*Your instructions*.
Copy the lines below exactly. Start at the first and finish with the line containing "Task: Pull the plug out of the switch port".
START Given entries
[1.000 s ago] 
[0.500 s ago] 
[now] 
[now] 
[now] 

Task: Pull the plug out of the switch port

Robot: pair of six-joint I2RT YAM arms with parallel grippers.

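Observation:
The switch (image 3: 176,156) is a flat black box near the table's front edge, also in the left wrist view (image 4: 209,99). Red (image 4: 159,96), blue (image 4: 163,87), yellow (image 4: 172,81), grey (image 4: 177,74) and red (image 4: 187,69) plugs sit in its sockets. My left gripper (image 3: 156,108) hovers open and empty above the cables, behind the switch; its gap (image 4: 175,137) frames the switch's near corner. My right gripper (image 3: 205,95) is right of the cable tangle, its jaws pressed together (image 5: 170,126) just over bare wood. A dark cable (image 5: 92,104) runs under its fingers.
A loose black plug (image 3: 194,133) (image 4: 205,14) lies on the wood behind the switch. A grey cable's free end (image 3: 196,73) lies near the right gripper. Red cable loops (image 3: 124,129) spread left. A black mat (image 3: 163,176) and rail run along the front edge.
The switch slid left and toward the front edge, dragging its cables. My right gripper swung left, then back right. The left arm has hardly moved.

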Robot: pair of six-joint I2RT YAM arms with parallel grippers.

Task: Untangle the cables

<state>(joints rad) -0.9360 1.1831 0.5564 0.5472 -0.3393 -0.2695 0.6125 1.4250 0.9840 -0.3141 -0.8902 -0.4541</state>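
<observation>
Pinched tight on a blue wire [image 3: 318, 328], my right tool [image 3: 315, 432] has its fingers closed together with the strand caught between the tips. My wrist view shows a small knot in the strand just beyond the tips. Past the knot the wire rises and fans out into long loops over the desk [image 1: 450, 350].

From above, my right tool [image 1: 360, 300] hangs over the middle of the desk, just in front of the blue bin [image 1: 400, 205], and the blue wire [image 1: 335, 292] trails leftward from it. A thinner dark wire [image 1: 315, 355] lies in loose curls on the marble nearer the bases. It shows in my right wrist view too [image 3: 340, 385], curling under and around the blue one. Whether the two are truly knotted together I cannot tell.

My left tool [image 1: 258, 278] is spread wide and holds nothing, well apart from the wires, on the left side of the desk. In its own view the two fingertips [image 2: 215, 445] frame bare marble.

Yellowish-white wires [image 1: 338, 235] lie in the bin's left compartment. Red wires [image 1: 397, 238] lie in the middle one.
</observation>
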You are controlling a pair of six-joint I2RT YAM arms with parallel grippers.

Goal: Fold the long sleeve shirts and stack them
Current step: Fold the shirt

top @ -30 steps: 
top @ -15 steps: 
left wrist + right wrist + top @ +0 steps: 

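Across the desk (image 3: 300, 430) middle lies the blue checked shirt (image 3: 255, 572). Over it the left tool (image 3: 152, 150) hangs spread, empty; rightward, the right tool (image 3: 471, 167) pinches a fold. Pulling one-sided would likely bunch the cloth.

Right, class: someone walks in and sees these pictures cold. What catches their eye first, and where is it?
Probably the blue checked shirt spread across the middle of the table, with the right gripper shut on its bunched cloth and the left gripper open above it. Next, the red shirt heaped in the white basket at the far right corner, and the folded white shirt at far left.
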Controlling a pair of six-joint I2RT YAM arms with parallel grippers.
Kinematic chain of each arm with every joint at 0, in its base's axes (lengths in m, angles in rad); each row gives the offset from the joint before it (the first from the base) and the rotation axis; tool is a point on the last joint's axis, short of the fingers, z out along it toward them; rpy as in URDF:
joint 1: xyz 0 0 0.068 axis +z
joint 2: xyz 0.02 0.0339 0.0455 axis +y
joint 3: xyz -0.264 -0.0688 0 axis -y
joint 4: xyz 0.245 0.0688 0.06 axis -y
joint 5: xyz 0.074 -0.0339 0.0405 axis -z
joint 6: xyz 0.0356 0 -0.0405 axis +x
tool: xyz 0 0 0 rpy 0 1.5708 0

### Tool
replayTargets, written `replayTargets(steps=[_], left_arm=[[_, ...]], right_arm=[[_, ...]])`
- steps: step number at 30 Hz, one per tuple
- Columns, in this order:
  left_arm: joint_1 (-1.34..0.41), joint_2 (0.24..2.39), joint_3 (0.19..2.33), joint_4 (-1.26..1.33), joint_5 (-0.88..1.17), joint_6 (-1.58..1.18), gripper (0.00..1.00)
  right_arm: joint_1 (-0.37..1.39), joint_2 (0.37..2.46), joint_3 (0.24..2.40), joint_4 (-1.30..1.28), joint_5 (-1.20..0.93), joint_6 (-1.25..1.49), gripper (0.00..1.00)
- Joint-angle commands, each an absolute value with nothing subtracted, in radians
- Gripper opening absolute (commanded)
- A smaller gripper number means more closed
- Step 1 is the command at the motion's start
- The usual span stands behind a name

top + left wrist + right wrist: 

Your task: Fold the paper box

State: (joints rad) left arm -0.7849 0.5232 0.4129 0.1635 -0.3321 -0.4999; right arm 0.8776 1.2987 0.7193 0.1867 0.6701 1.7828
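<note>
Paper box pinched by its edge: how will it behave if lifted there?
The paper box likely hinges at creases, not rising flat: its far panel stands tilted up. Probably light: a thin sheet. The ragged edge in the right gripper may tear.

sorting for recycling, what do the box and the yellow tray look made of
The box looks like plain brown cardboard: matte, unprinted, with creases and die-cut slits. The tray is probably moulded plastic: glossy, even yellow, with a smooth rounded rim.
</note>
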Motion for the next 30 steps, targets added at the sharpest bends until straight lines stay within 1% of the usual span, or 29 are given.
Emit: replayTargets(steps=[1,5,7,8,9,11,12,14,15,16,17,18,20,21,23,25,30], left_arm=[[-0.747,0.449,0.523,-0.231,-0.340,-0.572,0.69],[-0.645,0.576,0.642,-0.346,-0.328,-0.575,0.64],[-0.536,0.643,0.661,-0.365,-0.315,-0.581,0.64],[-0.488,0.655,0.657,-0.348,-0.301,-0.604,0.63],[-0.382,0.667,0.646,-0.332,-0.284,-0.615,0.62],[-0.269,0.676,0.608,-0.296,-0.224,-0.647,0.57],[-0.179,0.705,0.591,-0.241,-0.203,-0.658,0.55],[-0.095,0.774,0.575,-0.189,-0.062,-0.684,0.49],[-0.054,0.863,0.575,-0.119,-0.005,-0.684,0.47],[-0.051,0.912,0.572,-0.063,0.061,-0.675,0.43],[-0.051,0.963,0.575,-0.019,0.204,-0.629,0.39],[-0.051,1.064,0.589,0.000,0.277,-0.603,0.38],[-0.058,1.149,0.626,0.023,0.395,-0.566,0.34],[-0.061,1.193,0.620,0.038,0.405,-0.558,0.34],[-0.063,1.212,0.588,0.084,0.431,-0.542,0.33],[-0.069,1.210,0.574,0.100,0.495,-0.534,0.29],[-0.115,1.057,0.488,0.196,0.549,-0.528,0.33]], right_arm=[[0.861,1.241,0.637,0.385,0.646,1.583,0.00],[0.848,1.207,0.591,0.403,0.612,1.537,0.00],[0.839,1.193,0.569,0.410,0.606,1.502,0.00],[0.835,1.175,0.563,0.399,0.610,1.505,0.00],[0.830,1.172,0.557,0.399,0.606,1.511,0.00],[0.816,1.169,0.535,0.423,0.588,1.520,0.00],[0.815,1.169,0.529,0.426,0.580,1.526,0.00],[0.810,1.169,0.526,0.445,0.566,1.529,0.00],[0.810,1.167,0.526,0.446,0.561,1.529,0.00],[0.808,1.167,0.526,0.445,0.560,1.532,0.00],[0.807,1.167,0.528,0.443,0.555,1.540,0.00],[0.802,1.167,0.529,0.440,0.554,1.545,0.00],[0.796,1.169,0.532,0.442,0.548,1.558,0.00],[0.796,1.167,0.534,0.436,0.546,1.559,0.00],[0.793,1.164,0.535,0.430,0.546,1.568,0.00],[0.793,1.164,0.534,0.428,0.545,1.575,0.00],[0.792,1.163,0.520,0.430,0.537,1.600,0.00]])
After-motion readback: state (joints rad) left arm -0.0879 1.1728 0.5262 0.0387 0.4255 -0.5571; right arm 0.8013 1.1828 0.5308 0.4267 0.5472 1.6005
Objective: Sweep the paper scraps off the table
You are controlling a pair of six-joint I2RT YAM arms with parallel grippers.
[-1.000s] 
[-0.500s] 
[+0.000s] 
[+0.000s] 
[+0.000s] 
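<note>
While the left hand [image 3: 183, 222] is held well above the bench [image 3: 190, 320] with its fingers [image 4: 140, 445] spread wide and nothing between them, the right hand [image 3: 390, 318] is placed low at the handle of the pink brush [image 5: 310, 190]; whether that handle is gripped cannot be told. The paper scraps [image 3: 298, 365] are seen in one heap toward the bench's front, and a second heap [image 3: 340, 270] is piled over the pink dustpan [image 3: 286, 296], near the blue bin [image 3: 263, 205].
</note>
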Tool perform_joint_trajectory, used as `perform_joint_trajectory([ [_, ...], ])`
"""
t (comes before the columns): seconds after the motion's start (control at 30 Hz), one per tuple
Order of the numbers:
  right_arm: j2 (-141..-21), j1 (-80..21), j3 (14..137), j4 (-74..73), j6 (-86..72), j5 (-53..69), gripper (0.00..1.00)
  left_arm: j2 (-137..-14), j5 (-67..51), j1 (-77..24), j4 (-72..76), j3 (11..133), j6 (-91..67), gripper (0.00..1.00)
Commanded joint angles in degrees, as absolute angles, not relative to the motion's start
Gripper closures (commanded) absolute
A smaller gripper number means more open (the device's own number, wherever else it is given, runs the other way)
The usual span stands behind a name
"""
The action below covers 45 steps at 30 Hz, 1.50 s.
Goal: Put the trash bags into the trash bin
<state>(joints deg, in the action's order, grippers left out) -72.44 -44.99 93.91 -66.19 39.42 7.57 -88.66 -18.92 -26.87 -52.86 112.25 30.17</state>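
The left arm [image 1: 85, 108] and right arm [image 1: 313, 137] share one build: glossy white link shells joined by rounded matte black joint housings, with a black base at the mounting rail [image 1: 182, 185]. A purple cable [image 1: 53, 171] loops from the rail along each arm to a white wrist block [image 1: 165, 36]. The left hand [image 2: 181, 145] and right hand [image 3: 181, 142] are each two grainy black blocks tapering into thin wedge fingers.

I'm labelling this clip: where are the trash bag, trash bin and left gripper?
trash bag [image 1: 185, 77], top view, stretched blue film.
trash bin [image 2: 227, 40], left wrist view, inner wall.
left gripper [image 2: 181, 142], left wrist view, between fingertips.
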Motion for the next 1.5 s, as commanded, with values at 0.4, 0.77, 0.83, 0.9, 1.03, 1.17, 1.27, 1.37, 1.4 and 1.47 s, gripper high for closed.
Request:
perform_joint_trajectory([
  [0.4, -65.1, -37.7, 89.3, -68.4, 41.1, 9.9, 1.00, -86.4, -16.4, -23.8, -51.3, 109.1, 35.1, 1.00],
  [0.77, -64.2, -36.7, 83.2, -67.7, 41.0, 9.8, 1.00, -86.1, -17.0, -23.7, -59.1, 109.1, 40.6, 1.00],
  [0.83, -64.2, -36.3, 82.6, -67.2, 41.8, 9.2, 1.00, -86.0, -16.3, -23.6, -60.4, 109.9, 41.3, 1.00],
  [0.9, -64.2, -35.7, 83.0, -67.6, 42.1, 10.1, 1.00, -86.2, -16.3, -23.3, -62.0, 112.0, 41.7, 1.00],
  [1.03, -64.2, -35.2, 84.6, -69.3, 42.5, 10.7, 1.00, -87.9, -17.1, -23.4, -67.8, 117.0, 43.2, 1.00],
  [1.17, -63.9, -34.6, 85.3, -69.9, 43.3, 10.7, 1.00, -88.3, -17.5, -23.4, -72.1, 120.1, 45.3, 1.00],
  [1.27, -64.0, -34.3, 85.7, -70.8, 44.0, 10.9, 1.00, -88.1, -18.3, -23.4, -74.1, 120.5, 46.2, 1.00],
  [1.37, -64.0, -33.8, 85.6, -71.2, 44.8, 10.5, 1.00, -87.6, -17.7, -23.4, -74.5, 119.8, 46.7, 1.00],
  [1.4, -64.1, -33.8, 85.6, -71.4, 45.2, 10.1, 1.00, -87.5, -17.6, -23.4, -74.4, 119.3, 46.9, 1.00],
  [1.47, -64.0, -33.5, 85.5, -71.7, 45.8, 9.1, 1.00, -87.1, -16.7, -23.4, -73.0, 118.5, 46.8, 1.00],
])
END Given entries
*Solution to this problem*.
[1.000 s ago] 
[0.500 s ago] 
[now] 
[now] 
[now] 

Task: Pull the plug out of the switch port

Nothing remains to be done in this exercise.